In 1993, a Williamson County judge filed the first petition to delist the harvestman and six other invertebrates. Then in 2014, a group that included Georgetown property owners and a conservative private property–rights organization petitioned USFWS to delist the species. The agency initially held firm, but the petitioners took the case to federal district court, where a judge ruled that the service needed to reevaluate the endangered species listing. Texas attorney general Ken Paxton lauded the ruling, saying “The court’s decision is a victory for private property rights in Texas and a defeat for an unlawful Obama-era land grab.” In 2019, under the Trump administration, the USFWS changed course, decided that delisting the Bone Cave harvestman might be warranted, and initiated a more detailed review.

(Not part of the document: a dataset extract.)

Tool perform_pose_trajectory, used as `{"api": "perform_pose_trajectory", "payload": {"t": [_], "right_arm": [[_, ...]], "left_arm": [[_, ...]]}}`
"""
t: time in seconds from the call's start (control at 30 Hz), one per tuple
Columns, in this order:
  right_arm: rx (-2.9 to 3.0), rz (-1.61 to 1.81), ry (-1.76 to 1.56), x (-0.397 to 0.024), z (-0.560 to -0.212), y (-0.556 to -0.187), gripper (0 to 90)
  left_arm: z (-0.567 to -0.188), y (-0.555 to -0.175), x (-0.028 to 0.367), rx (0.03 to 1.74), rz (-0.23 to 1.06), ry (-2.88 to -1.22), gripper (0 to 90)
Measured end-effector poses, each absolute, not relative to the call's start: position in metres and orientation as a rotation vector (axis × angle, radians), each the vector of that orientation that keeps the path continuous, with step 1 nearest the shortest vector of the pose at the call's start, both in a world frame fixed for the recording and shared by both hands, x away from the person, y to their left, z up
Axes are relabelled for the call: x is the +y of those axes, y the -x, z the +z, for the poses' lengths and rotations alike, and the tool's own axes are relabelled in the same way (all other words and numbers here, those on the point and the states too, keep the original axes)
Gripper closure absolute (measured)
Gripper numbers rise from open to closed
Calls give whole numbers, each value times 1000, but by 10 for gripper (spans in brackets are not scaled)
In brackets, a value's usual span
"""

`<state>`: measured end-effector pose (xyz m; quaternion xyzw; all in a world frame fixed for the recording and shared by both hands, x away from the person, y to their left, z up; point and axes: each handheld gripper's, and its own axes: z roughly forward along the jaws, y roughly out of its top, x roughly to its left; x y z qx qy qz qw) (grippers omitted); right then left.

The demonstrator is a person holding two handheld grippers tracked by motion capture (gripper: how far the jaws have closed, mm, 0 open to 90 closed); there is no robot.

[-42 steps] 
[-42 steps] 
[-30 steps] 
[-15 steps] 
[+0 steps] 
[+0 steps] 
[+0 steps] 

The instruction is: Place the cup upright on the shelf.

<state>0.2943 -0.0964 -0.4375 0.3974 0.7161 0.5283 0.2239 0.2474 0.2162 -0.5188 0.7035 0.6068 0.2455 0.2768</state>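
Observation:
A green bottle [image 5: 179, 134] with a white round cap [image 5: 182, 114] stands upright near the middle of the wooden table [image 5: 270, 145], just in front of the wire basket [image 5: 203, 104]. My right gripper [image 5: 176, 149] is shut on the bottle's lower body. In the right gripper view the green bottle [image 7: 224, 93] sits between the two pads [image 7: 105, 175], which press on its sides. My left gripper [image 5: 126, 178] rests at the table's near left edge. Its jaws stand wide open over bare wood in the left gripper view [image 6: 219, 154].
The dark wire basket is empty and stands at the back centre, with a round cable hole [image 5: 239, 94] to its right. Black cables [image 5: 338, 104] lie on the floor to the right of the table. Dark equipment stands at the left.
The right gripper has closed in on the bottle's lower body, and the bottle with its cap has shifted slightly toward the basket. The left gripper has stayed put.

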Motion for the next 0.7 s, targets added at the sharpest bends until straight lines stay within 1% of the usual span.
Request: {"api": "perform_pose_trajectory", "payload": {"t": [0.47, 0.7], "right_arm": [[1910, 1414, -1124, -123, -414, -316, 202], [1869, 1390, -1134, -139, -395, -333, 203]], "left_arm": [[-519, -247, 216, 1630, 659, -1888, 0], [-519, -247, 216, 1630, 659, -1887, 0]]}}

Then the state’s most powerful right-wing think tank joined the fray. The Texas Public Policy Foundation launched a constitutional challenge (ardently supported by Paxton) to the Endangered Species Act. TPPF argued that the federal government didn’t have the authority to protect the harvestman because it’s found only in Texas. Now the debate wasn’t just about the harvestman, but also about the roughly 70 percent of endangered species that live only in one state. All of them could lose protections if TPPF were to win. The debate wended its way through the courts for more than five years—and eventually the environmentalists won. The district court rejected the constitutional challenge, the Fifth Circuit dismissed an appeal, and in 2021, the U.S. Supreme Court declined to hear the case. “We’re glad this attack on the Endangered Species Act’s constitutionality will go no further,” an attorney with the Center for Biological Diversity said at the time. The recent decision to maintain the endangered status may have finally put the issue to bed, at least for the moment. 

Reddell wasn’t surprised by the decision, but he welcomed it. Many of the caves he explored back in the sixties have been completely destroyed as urban sprawl has spread out of Austin. “If it hadn’t been for the Endangered Species Act, there wouldn’t be very many caves left in Central Texas,” he says. In fact, the Bone Cave harvestman and its kin may be among the few obstacles that still stand in the way of widespread destruction of cave ecosystems, and the green space above.

“People say, ‘Why are we worrying about all these bugs?’ Well, the fact is we’re worrying about our way of life,” Reddell says. “You can’t tell me a developer is going to go broke because he set a few acres aside for bugs.”